## Problem to work on:
No pictures go into the copy. Write out exactly the lines below from the one containing "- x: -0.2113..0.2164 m" through the one containing "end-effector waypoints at".

## Records:
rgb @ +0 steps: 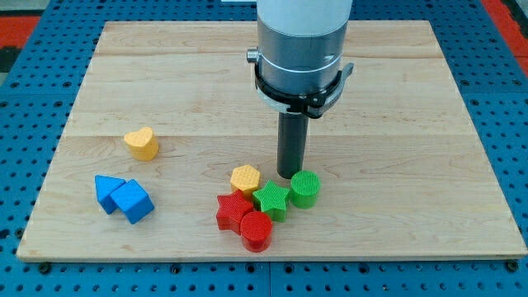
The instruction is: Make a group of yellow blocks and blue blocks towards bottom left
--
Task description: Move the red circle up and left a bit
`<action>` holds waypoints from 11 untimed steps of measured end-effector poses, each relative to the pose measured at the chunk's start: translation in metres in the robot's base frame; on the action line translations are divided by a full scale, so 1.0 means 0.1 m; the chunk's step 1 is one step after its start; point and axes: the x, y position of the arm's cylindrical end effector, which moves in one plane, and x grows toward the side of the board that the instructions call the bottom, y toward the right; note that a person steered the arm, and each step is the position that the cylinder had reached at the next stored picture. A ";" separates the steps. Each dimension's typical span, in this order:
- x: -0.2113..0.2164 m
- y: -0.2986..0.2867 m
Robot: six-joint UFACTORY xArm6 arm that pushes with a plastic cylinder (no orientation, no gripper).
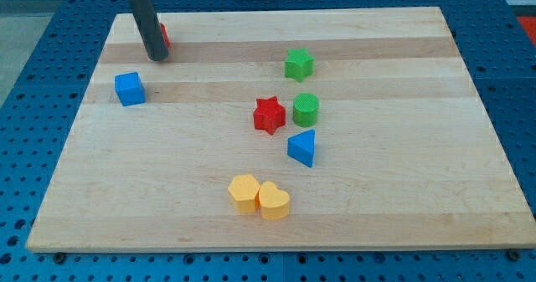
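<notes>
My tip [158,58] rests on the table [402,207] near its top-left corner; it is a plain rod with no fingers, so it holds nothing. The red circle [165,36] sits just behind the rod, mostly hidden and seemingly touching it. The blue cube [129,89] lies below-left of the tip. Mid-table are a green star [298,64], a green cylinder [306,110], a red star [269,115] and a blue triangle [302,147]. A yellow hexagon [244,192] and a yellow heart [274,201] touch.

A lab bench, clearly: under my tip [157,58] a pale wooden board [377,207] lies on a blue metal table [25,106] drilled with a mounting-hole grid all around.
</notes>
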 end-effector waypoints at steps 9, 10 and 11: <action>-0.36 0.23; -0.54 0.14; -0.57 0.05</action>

## Task output:
- x: -0.2113..0.2164 m
- y: -0.2986..0.2867 m
Robot: six-joint UFACTORY xArm6 arm that pushes with a plastic cylinder (no orientation, no gripper).
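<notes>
My tip [158,58] rests on the table [402,207] near its top-left corner; it is a plain rod with no fingers, so it holds nothing. The red circle [165,36] sits just behind the rod, mostly hidden and seemingly touching it. The blue cube [129,89] lies below-left of the tip. Mid-table are a green star [298,64], a green cylinder [306,110], a red star [269,115] and a blue triangle [302,147]. A yellow hexagon [244,192] and a yellow heart [274,201] touch.

A lab bench, clearly: under my tip [157,58] a pale wooden board [377,207] lies on a blue metal table [25,106] drilled with a mounting-hole grid all around.
</notes>
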 end-effector waypoints at steps 9, 10 and 11: <action>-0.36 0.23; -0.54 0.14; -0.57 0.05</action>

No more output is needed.